• _Task goal_: Each line of the data below that contains "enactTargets" must be copied.

• _Stored data_:
----------------------------------------

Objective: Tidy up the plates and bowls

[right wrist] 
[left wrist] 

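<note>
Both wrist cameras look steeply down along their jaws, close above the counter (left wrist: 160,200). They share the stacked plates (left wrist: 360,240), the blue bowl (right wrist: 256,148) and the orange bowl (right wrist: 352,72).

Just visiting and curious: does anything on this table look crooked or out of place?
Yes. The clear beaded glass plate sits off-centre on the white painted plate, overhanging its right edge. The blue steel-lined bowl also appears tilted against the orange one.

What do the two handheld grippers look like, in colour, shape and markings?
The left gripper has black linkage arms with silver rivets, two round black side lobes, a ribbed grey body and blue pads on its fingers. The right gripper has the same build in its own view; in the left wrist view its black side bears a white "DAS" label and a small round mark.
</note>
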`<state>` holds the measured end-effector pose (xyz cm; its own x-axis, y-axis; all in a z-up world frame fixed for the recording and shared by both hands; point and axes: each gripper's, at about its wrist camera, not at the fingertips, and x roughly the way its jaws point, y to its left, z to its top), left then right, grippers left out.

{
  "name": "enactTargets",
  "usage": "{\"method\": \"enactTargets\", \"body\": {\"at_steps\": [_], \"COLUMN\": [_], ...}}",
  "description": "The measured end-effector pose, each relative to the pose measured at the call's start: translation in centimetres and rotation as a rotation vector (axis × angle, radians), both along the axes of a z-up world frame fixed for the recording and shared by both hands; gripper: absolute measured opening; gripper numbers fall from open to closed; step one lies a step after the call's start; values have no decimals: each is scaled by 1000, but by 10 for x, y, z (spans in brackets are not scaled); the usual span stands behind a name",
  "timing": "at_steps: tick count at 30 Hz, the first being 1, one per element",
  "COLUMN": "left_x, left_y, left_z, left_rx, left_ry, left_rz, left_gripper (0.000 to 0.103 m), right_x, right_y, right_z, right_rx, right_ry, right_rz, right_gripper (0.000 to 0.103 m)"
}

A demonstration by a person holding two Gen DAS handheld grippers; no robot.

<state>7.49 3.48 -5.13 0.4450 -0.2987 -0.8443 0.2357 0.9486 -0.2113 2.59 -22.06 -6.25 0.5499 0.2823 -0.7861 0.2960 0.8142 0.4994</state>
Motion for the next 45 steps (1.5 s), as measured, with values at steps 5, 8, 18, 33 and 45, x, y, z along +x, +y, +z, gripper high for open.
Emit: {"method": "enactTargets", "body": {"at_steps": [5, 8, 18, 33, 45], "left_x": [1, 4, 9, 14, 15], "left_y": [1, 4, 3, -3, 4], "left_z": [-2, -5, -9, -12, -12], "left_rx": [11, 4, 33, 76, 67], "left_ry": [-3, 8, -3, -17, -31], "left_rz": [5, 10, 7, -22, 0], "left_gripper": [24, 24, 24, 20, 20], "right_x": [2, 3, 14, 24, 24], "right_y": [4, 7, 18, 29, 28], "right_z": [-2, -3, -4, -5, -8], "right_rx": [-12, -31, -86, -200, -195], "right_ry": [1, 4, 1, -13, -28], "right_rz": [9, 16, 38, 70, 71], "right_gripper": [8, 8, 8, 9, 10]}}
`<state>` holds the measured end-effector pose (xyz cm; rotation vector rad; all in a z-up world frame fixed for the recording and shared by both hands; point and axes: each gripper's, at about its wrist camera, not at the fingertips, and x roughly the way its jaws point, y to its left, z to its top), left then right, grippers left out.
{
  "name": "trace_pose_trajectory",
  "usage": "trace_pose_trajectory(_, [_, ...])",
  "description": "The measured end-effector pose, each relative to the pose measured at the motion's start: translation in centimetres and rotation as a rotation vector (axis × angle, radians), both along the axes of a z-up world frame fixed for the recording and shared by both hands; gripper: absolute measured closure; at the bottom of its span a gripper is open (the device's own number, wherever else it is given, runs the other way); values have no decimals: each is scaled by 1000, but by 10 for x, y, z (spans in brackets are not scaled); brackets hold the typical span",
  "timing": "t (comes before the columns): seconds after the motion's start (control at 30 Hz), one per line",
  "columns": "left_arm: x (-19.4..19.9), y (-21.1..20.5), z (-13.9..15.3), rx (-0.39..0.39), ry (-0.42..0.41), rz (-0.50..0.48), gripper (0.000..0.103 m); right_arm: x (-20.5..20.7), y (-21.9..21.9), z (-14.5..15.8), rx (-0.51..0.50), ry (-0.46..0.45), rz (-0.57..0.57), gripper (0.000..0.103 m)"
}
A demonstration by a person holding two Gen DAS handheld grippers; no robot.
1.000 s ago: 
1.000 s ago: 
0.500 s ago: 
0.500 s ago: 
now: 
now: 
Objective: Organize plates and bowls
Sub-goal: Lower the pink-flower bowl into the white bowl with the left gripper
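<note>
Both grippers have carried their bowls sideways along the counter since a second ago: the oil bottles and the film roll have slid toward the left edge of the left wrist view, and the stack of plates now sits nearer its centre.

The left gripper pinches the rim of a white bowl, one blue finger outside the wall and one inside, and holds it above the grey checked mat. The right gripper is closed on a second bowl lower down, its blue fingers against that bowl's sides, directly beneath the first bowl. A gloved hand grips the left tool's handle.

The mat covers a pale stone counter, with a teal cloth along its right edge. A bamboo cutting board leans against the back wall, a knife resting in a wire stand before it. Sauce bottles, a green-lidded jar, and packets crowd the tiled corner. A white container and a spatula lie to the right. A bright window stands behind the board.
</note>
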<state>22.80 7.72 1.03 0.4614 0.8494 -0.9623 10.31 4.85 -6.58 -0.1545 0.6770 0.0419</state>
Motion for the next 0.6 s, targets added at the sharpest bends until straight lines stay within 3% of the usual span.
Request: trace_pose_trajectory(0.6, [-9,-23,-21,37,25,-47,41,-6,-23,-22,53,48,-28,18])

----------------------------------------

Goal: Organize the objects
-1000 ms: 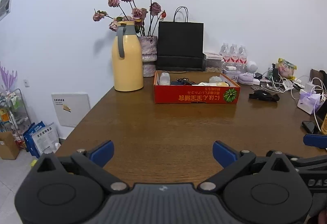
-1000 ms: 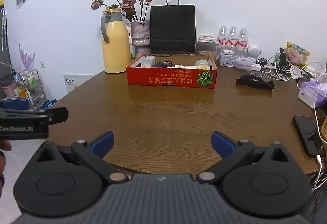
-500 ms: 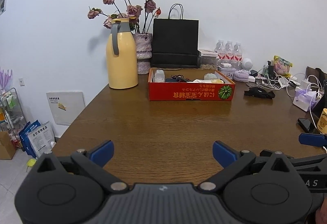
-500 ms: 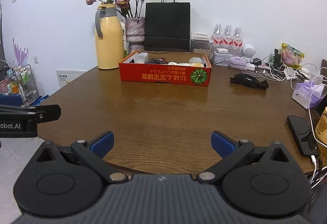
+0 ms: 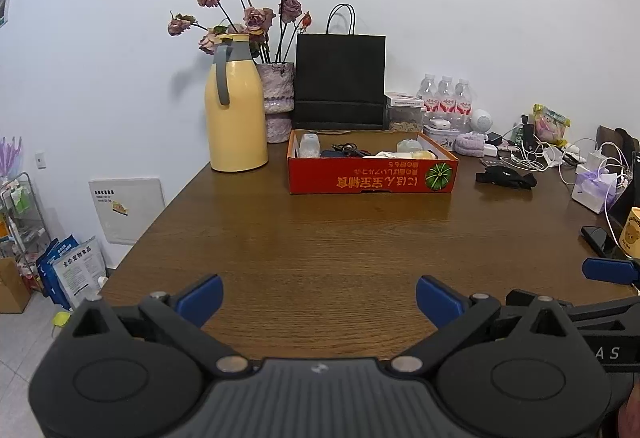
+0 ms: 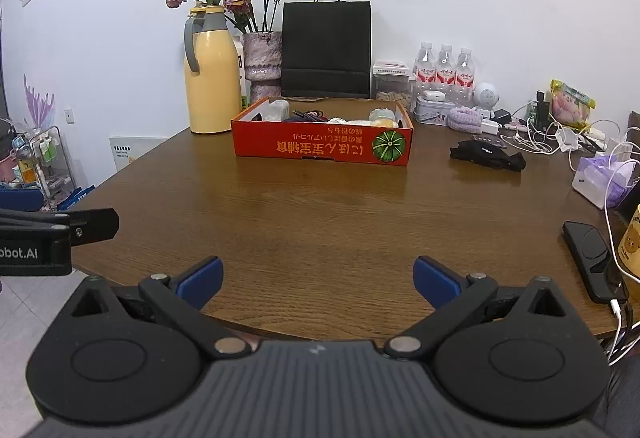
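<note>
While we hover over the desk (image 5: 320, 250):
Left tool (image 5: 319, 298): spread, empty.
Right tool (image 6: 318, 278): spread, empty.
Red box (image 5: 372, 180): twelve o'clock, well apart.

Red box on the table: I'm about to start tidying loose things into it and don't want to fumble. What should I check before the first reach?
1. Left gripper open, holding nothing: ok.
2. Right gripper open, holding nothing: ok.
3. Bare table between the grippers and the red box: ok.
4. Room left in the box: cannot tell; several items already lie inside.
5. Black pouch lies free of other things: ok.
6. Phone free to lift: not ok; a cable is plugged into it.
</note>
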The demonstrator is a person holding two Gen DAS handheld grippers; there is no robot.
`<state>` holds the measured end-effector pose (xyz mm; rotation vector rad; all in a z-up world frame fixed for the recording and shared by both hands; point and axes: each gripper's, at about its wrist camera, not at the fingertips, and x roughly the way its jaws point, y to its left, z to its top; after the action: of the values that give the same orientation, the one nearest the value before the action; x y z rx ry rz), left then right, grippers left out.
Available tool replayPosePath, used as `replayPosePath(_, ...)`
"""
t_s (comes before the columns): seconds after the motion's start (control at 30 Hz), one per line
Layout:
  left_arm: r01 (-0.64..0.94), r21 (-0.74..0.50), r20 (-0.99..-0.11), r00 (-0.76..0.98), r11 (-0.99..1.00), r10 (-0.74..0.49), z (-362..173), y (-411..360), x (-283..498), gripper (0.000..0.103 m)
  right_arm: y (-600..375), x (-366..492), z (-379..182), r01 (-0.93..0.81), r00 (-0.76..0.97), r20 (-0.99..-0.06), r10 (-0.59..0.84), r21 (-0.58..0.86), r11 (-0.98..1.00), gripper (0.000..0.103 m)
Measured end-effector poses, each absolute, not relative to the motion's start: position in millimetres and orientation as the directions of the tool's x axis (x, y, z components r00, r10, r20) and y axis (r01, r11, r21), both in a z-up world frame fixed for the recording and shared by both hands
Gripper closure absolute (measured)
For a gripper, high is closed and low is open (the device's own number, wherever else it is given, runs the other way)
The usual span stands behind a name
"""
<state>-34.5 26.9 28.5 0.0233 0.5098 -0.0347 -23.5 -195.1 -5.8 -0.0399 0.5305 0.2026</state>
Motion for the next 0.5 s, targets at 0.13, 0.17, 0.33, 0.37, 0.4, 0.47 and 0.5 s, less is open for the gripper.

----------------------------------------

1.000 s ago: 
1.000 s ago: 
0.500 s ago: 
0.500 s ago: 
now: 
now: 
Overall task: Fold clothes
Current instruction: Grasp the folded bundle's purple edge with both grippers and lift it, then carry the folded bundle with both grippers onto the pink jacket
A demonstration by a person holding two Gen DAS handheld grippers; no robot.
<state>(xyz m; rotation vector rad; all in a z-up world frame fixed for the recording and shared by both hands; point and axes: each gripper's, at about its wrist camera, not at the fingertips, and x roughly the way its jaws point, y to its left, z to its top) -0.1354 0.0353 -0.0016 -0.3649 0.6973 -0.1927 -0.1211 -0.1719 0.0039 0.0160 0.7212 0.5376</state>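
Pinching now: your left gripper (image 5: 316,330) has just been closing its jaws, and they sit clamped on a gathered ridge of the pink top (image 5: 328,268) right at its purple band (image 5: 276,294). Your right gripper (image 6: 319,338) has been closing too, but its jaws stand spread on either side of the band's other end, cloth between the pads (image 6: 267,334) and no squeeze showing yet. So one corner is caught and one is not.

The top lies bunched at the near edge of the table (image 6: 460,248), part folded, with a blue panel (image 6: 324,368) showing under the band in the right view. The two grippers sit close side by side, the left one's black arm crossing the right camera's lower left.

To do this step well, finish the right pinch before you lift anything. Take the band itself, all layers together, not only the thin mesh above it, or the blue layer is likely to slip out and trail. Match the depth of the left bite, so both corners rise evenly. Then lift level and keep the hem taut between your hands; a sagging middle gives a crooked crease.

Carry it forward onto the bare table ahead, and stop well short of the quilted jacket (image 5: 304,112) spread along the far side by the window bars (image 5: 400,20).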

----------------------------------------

• _Final answer_:
  "name": "enactTargets",
  "usage": "{\"method\": \"enactTargets\", \"body\": {\"at_steps\": [_], \"COLUMN\": [_], ...}}",
Emit: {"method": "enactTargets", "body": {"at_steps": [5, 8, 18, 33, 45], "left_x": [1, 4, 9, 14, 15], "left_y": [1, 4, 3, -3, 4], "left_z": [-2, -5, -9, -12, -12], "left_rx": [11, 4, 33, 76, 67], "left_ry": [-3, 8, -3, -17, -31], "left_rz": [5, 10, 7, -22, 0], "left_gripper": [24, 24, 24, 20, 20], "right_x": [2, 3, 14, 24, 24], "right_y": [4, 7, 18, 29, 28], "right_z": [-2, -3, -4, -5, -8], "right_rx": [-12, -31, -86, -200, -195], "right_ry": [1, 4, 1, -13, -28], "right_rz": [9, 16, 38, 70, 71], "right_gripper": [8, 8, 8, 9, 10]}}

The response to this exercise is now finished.